Ayant entendu ses paroles, toute sa famille se tourna vers elle, pour son grand embarras. Ce qu’elle allait dire n’était peut-être pas facile à avaler pour eux et elle appréhendait leur réaction. Prenant une grande inspiration, elle se lança et parla d’une traite, pour éviter d’être interrompue :
Je… je crois que chuis pas pareille. J’ai… j’ai déjà par le passé aimé des garçons, mais désormais je… je suis amoureuse d’une fille.
Liam garda le silence, heureusement pour sa fille. Sa sœur, Pauline, ne parvint pas à cacher une exclamation de surprise. Elle porta une main contre sa bouche, mais c’était trop tard, sa nièce l’avait entendu. Le grand-père de la Gryffondor la regardait avec des yeux ronds. Lucy ouvrit la bouche et la referma, comme pour demander si c’était possible d’aimer une personne du même sexe que soi. Mais le pire, pour Lily, ce fut :
Non mais c’est quoi cette blague ? Aimer une fille, et puis quoi encore ? C’est encore cette mode ridicule… tu nuis à la prestigieuse famille des Ivy, c’est une honte !
C’était Calisto Joy, la grand-mère de Lily, qui avait prononcé ces mots, faisant fondre en larmes la jeune fille de douze ans. À ces paroles, tout le monde s’était immobilisé, la plupart furieuse. Lucile Dawson Sr se leva, pleine de colère, et hurla contre la belle-mère de son fils :
C’est VOUS qui êtes une honte ! Vous préférez vos petites traditions ridicules plutôt que le bonheur de votre petite fille ! Honte à vous !
Comment osez-vous ?
Maman… tenta de la raisonner le père de la première année, mais en vain.
Plus personne ne s’écoutait et tout le monde se criait dessus. Lily, recroquevillée sur elle-même et en pleurs, se demandait vraiment si elle aurait dû gâcher les vacances ainsi. Soudain, Athena Dawson prit son verre et sa cuillère et, d’un geste théâtral, elle frappa trois coups pour attirer l’attention de toute la famille Dawson en colère.
Ça suffit, dit-elle calmement.
La mère avait le don de rester apaisée malgré les tensions.
Lily a le droit de décider qui elle aime ou non. Pas la peine de s’entre-déchirer pour ça.
D’un coup, tout le monde se tut. Même bébé Sam s’arrêta de parler et grand-mère Calisto, après un regard haineux à sa belle-fille, arrêta d’embarrasser sa petite fille. Lily leva un regard reconnaissant à sa mère. Elle l’avait sorti du malaise et la soutenait pleinement. C’était sa maman adorée et elle ne la quitterait à jamais pour rien au monde.

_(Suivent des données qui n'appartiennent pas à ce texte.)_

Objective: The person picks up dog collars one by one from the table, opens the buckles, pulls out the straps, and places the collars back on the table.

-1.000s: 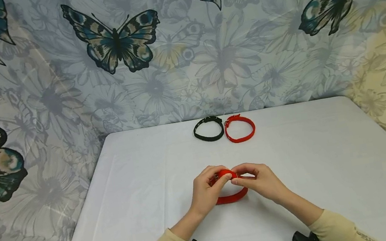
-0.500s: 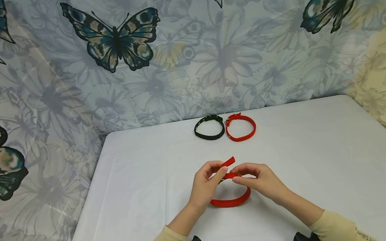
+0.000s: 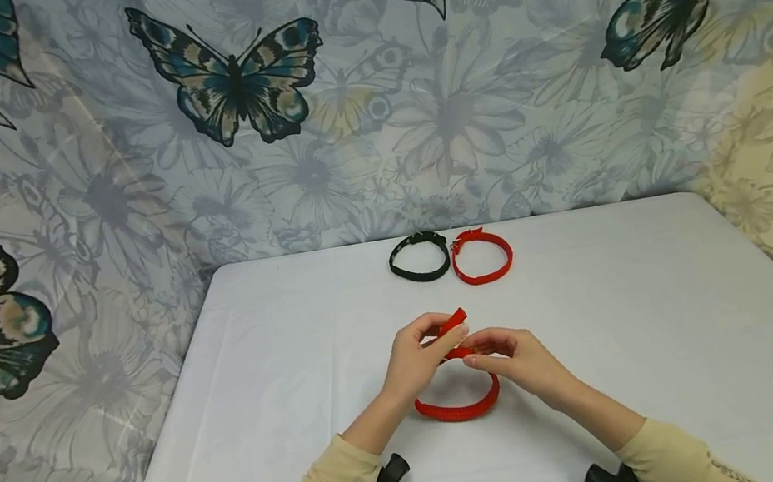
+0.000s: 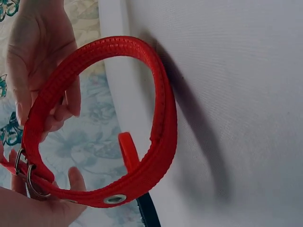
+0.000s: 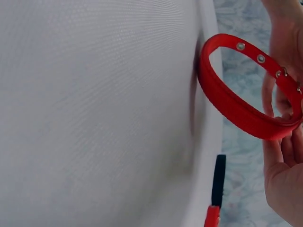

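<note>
A red collar with metal eyelets is held up between both hands over the white table. My left hand pinches its strap near the buckle, and the red tip sticks up past the fingers. From the other side my right hand pinches the band just right of the buckle. The left wrist view shows the loop tilted, with metal rings by the left fingers and one eyelet on the strap. Several eyelets, one being, line the strap in the right wrist view.
At the far edge of the white table lie a black collar and another red collar, side by side. Black wrist devices show beside both sleeves. A butterfly-print cloth hangs behind the table.
The red strap's tip has come up past my left fingers, and the loop has dropped slightly lower and left. My left hand has shifted a little upward; the right hand stays nearly still.
</note>
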`<state>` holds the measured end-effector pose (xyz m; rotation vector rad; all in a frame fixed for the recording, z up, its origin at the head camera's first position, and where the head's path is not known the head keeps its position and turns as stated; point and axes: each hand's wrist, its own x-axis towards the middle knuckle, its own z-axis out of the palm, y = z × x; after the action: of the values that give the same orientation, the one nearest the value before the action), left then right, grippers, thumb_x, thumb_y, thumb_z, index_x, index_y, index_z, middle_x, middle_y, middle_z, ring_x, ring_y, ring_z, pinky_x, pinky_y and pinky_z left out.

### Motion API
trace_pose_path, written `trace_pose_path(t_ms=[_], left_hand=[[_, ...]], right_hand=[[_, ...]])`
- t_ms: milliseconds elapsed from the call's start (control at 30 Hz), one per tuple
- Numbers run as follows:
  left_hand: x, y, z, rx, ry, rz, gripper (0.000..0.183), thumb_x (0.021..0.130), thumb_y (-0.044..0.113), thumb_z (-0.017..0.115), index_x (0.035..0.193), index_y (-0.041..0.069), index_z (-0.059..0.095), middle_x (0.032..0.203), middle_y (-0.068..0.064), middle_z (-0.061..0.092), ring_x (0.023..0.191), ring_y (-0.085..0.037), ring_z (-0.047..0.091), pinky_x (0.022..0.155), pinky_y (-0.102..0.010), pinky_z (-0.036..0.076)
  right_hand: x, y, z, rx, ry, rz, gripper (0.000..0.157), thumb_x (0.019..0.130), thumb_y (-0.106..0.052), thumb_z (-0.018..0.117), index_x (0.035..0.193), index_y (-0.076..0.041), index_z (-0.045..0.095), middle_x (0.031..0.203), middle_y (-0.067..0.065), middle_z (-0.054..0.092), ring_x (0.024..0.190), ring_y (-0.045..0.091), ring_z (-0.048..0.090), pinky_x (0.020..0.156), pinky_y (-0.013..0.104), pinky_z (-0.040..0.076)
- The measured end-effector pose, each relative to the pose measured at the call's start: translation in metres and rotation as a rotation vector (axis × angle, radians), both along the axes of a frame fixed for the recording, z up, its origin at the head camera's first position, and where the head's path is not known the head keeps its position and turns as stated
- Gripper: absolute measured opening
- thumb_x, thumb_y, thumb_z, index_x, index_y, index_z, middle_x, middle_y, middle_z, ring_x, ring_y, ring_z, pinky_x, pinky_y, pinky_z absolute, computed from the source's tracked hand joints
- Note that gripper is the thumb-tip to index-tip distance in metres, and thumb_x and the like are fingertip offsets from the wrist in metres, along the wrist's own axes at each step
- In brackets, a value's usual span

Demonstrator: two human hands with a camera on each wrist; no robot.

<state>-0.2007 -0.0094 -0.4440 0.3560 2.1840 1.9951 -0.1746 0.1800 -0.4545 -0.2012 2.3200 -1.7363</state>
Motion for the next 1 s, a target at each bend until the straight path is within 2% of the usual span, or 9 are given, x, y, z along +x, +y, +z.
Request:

La jeune femme semblait se tendre tout à coup, comme sa fille peu avant elle. Avait-elle elle aussi quelque chose d’important à annoncer ? Comme pour répondre à sa question intérieure, Athena poursuivit.
J’ai moi aussi quelque chose de très important à annoncer.

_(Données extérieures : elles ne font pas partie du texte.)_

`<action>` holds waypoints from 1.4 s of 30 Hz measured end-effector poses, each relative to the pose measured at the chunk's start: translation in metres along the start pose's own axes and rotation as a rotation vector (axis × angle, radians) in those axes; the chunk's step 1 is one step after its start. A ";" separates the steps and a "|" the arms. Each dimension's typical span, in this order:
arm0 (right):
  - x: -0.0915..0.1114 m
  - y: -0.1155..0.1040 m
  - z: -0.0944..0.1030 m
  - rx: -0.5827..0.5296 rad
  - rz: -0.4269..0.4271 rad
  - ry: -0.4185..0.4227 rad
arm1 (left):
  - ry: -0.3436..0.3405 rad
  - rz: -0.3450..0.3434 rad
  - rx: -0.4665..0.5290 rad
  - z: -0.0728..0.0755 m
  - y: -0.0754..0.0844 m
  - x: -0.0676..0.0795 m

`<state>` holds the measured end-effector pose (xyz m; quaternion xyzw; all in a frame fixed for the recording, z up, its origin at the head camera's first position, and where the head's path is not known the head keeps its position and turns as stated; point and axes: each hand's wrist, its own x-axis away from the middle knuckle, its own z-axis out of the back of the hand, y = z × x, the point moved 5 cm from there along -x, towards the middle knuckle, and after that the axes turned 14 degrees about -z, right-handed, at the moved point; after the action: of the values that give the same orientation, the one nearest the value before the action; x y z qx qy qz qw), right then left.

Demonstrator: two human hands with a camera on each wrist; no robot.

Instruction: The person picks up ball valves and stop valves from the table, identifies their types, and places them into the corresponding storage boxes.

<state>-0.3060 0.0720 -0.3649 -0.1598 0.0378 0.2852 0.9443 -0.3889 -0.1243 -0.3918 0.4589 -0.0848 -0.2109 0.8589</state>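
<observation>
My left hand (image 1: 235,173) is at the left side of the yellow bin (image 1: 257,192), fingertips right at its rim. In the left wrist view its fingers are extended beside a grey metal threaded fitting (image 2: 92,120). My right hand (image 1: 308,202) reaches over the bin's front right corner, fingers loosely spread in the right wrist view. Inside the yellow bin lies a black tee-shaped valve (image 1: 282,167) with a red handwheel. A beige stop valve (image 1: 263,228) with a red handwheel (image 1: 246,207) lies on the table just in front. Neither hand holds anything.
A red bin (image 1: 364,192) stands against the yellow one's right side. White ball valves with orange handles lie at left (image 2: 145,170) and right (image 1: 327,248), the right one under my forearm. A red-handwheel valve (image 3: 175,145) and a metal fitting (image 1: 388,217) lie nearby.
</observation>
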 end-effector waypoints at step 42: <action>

La femme aux cheveux noirs jeta un regard à son mari qui lui répondit par un sourire heureux.
Je suis de nouveau enceinte.
Quoi ?! Lily en fut surprise, mais tout de suite réjouie. Elle allait être de nouveau grande sœur ! À côté d’elle, sa petite sœur Lucile paraissait contrariée. Elle se retourna, semblant bouder. Voulait elle rester la petite dernière de sa maman ? Avait-elle peur que, avec huit ans de différence avec le nouveau-né elle serait moins chouchoutée ? Sa grande sœur n’en savait rien.
Son père rayonnait. La famille allait s’agrandir. Mamie Lucy et Papy Remy les complimentèrent plusieurs fois, lui et sa femme. Le regard de Pauline s’illumina et Thomas serra la main de son beau-frère et de sa belle-sœur. Sam, lui, ne comprenait évidement pas. Malgré son air mauvais, Lily comprit que sa grand-mère maternelle était fière de sa famille.
Elle même était heureuse. Un grand sourire se dessina, effaçant ses larmes récentes, et elle s’exclama :
Génial, maman !
Finalement, les vacances commençaient bien.